Go through the data line by line and count the lines that hold "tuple". Reply with the total only.

==========

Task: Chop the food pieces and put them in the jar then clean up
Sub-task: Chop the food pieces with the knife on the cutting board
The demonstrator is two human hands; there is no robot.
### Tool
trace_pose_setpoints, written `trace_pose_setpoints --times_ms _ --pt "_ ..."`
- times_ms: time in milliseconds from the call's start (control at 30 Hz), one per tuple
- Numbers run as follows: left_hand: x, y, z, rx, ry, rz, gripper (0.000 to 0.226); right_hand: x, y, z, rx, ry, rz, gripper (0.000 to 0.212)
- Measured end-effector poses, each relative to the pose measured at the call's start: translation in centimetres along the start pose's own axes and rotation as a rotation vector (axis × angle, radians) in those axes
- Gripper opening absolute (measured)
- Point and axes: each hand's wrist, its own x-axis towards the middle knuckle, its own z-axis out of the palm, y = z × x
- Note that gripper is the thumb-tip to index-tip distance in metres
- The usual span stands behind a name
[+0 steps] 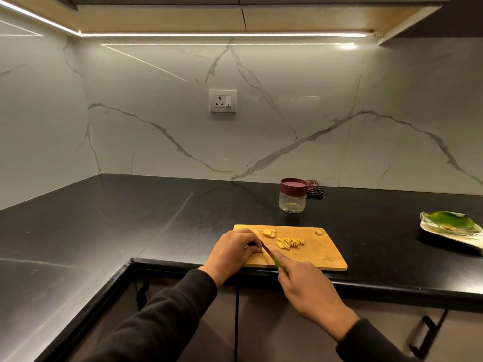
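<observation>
Wooden cutting board (313,253) at near counter edge. Pale yellow strips (290,242) piled mid-board; uncut slices (269,232) behind; stray piece (318,232) at far right corner. Knife (266,249) blade angled across board's left. Clear jar (292,195), maroon lid on, upright beyond board.

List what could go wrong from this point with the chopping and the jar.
1. The knife blade runs right beside the left hand fingers, which curl over something hidden; a slip might nick them.
2. The cutting board sits near the counter edge, so pushing could shift it off.
3. The jar has its lid on, so cut strips cannot go in yet.
</observation>
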Motion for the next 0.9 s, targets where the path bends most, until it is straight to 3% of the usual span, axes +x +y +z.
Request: trace_pose_setpoints --times_ms 900 --pt "0.00 0.17 0.11 0.037 0.002 -0.014 0.012 0.26 -0.55 0.97 -0.107 0.016 0.009 0.057"
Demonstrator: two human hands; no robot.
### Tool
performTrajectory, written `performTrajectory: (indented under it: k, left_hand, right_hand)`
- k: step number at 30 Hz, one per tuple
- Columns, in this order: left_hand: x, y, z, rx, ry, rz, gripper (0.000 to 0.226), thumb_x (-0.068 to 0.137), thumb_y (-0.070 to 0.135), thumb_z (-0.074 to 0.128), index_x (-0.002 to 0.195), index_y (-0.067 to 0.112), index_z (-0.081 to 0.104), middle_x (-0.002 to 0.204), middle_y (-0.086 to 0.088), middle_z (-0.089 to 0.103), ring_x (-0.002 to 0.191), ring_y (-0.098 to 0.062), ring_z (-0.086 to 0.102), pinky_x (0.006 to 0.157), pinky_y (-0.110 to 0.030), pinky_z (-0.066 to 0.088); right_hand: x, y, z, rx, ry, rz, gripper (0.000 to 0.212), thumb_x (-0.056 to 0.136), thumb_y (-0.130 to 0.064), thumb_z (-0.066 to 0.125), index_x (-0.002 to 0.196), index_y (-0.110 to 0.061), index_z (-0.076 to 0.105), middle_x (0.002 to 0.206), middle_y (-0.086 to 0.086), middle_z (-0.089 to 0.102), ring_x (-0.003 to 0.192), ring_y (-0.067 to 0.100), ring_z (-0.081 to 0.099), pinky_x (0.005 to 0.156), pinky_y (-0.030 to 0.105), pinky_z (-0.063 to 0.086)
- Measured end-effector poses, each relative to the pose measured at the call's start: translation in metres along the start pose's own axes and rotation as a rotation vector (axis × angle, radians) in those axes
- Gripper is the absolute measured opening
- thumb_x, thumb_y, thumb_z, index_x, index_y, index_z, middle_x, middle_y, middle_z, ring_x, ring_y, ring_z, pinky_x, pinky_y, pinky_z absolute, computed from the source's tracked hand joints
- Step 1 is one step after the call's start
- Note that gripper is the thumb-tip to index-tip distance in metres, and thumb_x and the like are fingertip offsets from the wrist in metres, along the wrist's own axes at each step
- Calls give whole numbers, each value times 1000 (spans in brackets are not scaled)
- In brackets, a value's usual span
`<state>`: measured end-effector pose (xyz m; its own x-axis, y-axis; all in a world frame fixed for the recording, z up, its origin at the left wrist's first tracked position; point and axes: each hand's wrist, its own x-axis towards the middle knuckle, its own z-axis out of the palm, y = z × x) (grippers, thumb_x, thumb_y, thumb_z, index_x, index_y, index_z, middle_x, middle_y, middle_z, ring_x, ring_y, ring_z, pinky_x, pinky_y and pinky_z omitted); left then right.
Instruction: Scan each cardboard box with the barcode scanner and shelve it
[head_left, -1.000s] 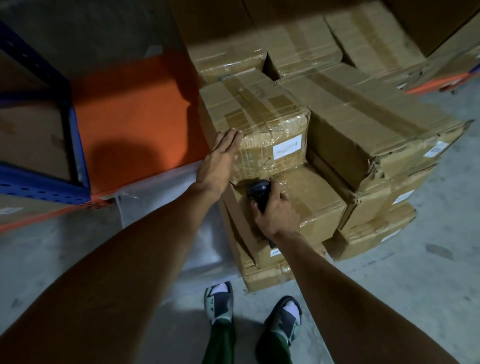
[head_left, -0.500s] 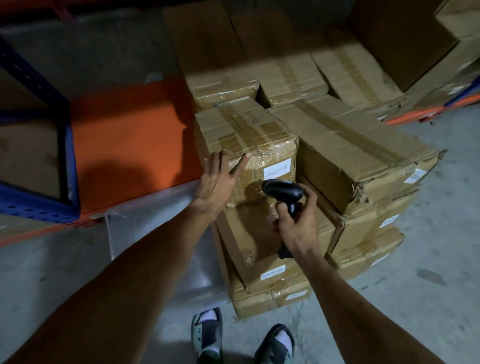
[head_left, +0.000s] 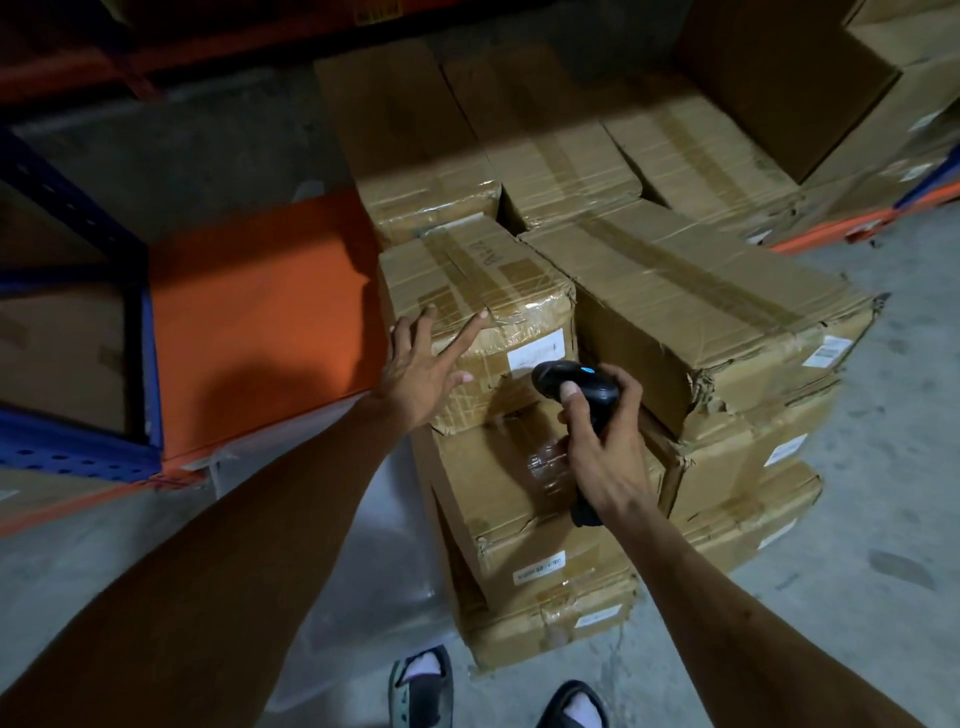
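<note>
1. Right now the right hand (head_left: 602, 447) is gripping the barcode scanner (head_left: 576, 387), fingers wrapped round the handle, thumb lying on top of the head. The scanner's nose is pointing forward and slightly left, at the white label (head_left: 535, 353) on the near face of the top box (head_left: 478, 291).
2. Key relation: the label is sitting just ahead of the scanner head, very near it, between the two hands. The right hand is the nearer one to the label. Probably the scan is happening at this moment, but no beam is showing on the label, so I can't confirm it.
3. The left hand (head_left: 421, 369) is lying open and spread against the box's near-left corner, fingertips (head_left: 483, 314) reaching up onto the top edge and thumb on the near face. It's bracing the box, not gripping it.
4. The box's long axis is running away from the hands, with the short labelled end facing the person. It's sitting on top of a stack of boxes (head_left: 535, 561), touching a bigger box (head_left: 691, 301) on the right-hand side.
5. Both forearms are reaching forward and down, the left more extended, the right bent at the wrist to aim.
6. The orange shelf (head_left: 260, 322) is lying just left of the left hand, beside the box. Judging by that, shelving means a leftward carry once the scan is done, and the left hand is already on the correct side.
</note>
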<state>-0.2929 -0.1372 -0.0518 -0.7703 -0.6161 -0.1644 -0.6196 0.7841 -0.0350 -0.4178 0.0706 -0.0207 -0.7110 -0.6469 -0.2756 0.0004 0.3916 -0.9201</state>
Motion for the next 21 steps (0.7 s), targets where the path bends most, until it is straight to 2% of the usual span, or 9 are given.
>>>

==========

● Result of this exercise:
2